▶ _What needs to be done_
Give the data again exactly as written, without any of its pictures.

▶ _Data section_
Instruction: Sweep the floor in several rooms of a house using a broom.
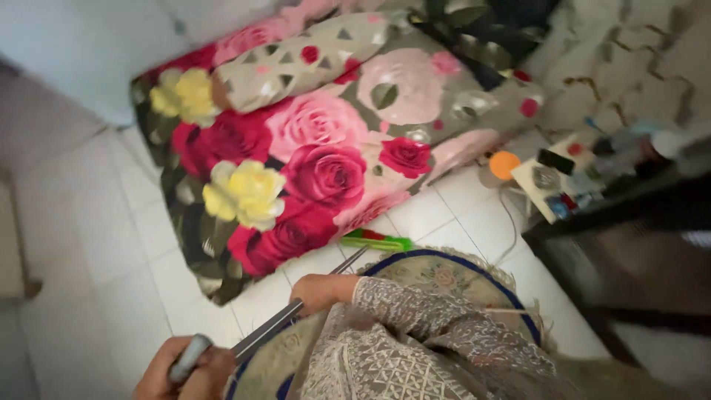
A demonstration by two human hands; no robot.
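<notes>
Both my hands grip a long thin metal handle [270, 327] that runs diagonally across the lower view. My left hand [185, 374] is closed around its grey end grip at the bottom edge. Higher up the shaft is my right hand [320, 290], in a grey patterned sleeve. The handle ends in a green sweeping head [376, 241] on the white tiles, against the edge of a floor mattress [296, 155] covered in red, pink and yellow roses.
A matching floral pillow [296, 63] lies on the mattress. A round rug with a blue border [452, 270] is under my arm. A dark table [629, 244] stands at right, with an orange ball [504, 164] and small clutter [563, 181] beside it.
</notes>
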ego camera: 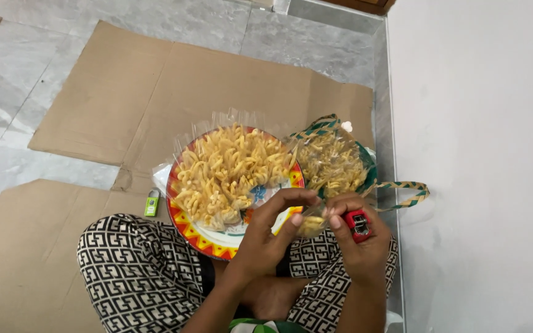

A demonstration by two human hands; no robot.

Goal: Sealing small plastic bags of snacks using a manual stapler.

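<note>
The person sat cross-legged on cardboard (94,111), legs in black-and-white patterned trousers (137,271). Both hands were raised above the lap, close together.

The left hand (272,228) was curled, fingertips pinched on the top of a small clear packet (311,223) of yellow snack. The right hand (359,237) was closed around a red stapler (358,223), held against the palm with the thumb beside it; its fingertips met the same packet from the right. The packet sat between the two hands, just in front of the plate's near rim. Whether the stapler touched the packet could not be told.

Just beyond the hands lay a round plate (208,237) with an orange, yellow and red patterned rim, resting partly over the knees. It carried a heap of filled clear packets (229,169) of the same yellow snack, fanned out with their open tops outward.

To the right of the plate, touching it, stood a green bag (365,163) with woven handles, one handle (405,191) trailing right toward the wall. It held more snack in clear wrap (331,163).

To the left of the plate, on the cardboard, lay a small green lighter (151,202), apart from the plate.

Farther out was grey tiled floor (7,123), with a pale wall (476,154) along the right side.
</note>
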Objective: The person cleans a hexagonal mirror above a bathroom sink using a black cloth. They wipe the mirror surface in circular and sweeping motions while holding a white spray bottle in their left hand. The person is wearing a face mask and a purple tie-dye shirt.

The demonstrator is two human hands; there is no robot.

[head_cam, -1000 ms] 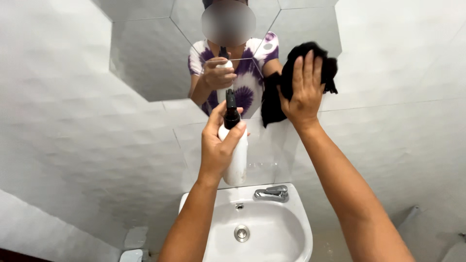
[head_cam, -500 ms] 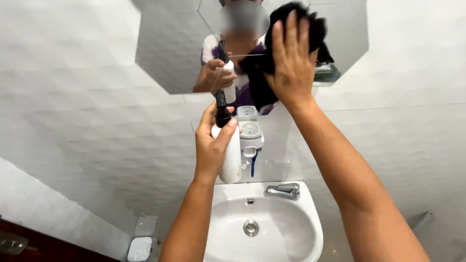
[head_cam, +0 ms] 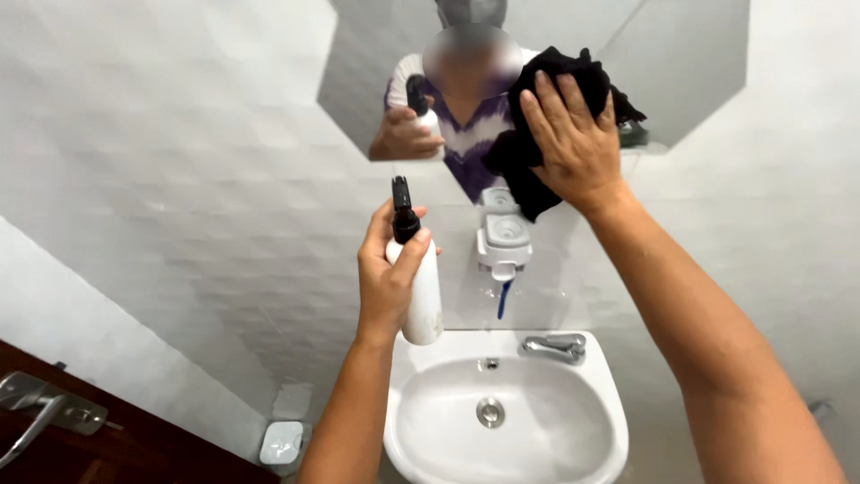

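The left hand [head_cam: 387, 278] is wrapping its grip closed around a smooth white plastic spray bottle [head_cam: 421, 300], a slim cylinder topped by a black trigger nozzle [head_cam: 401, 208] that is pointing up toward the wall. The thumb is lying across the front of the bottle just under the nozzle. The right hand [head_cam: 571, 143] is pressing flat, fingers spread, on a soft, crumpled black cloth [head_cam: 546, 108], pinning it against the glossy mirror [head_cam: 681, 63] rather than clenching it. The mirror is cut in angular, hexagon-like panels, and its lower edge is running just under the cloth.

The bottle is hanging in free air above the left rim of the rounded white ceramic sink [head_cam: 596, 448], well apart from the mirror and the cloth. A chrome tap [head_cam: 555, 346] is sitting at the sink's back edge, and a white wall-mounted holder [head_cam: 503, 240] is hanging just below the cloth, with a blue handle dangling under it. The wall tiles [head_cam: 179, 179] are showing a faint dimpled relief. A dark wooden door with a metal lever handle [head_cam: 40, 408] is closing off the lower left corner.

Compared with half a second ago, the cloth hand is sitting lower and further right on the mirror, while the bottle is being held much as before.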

▶ _Response for this exercise_
Instruction: Sweep the floor in several rooms of a house using a broom.
A demonstration by two human hands; no robot.
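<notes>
Both my hands grip a long thin metal handle [270, 327] that runs diagonally across the lower view. My left hand [185, 374] is closed around its grey end grip at the bottom edge. Higher up the shaft is my right hand [320, 290], in a grey patterned sleeve. The handle ends in a green sweeping head [376, 241] on the white tiles, against the edge of a floor mattress [296, 155] covered in red, pink and yellow roses.
A matching floral pillow [296, 63] lies on the mattress. A round rug with a blue border [452, 270] is under my arm. A dark table [629, 244] stands at right, with an orange ball [504, 164] and small clutter [563, 181] beside it.
</notes>
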ego camera: 

A demonstration by two human hands; no robot.

Goal: Sealing small plastic bags of snacks using a manual stapler.

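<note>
The person sat cross-legged on cardboard (94,111), legs in black-and-white patterned trousers (137,271). Both hands were raised above the lap, close together.

The left hand (272,228) was curled, fingertips pinched on the top of a small clear packet (311,223) of yellow snack. The right hand (359,237) was closed around a red stapler (358,223), held against the palm with the thumb beside it; its fingertips met the same packet from the right. The packet sat between the two hands, just in front of the plate's near rim. Whether the stapler touched the packet could not be told.

Just beyond the hands lay a round plate (208,237) with an orange, yellow and red patterned rim, resting partly over the knees. It carried a heap of filled clear packets (229,169) of the same yellow snack, fanned out with their open tops outward.

To the right of the plate, touching it, stood a green bag (365,163) with woven handles, one handle (405,191) trailing right toward the wall. It held more snack in clear wrap (331,163).

To the left of the plate, on the cardboard, lay a small green lighter (151,202), apart from the plate.

Farther out was grey tiled floor (7,123), with a pale wall (476,154) along the right side.
</note>
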Objective: The person cleans a hexagonal mirror above a bathroom sink using a black cloth. They wipe the mirror surface in circular and sweeping motions while holding a white spray bottle in their left hand. The person is wearing a face mask and a purple tie-dye shirt.

The demonstrator is two human hands; there is no robot.

[head_cam, -1000 ms] 
[head_cam, -500 ms] 
[head_cam, +0 ms] 

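The left hand [head_cam: 387, 278] is wrapping its grip closed around a smooth white plastic spray bottle [head_cam: 421, 300], a slim cylinder topped by a black trigger nozzle [head_cam: 401, 208] that is pointing up toward the wall. The thumb is lying across the front of the bottle just under the nozzle. The right hand [head_cam: 571, 143] is pressing flat, fingers spread, on a soft, crumpled black cloth [head_cam: 546, 108], pinning it against the glossy mirror [head_cam: 681, 63] rather than clenching it. The mirror is cut in angular, hexagon-like panels, and its lower edge is running just under the cloth.

The bottle is hanging in free air above the left rim of the rounded white ceramic sink [head_cam: 596, 448], well apart from the mirror and the cloth. A chrome tap [head_cam: 555, 346] is sitting at the sink's back edge, and a white wall-mounted holder [head_cam: 503, 240] is hanging just below the cloth, with a blue handle dangling under it. The wall tiles [head_cam: 179, 179] are showing a faint dimpled relief. A dark wooden door with a metal lever handle [head_cam: 40, 408] is closing off the lower left corner.

Compared with half a second ago, the cloth hand is sitting lower and further right on the mirror, while the bottle is being held much as before.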

The exercise requires no additional output.